157 persons killed and more than two hundred were injured in a suicide attack on an election campaign meeting of newly formed Balochistan Awami Party in Mastung, some 40 km away from Quetta, capital of Balochistan. 31 persons were killed and more than 50 injured in another blast on a polling station on the day of election. Both the attacks were claimed by the Islamic State (ISIS).

More than a hundred military operations were reported to the HRCB and BHRO during the month of July. These attacks took place in the districts of Awaran, Kech, Panjgur, Gwadar, Sibi and Bolan, where militants wield more influence.

Balochistan Liberation Front (BLF) shot killed Barkat Nazeer of Awaran Balochistan on 8 July, claiming that Barkat was a military informant. BLF killed another person, Fazal Bahot in Dasht area of district Kech Balochistan on 11 July with allegations that he was also an informant of the military.

Four armed men of the BLF were killed during a battle with security forces on 15 July in district Awaran, while two armed men of BRA, another armed group, were killed in a battle on 20 July in district Kharan of Balochistan.

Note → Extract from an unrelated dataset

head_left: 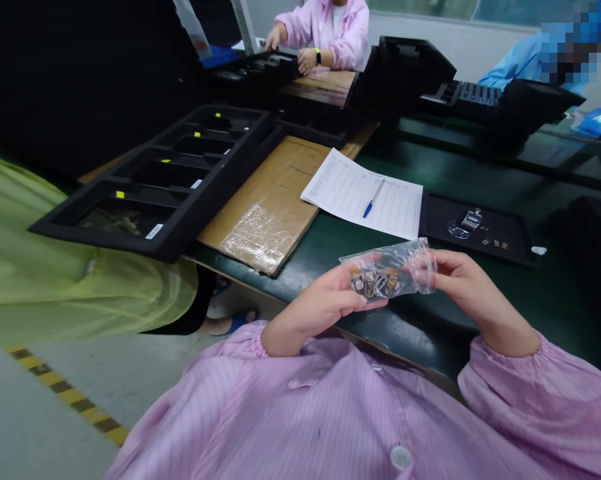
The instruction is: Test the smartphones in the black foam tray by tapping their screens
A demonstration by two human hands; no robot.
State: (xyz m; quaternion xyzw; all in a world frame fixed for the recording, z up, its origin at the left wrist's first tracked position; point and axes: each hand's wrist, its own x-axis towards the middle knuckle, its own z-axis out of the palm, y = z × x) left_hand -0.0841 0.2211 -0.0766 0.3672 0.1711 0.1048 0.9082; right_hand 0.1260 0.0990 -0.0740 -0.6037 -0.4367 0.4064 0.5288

Two persons were shot dead by unknown gunmen during the month, in Gwadar and Panjgur areas of Balochistan.

 

Another mass grave:

 

A mass gravewas discovered in Parom area of district Panjgur, Balochistan, on 17 July, 2018. It contained four dead bodies, decomposed beyond recognition. The mass grave was found near a security check post. The families of many enforced disappeared persons who had been abducted by the security forces have sat in front of the local Deputy Commissioner office in protest to get the dead bodies identified through DNA tests.

 

Previously, in 2011, a mass grave was found in Panjgur, which contained three dead bodies. The bodies were recognized as of Abid Shah, Safeer and Abdul Sattar, all three abducted by security forces and were forcibly disappeared.

 

Two other mass graves were discovered by a shepherd in Tutak area of district Khuzdar in January 2014. They contained dead bodies of more than one hundred persons, most of them decomposed beyond recognition, but one person was identified as Naseer Ahmed, a resident of Awaran. He was abducted by security forces downtown Awaran in front of the public.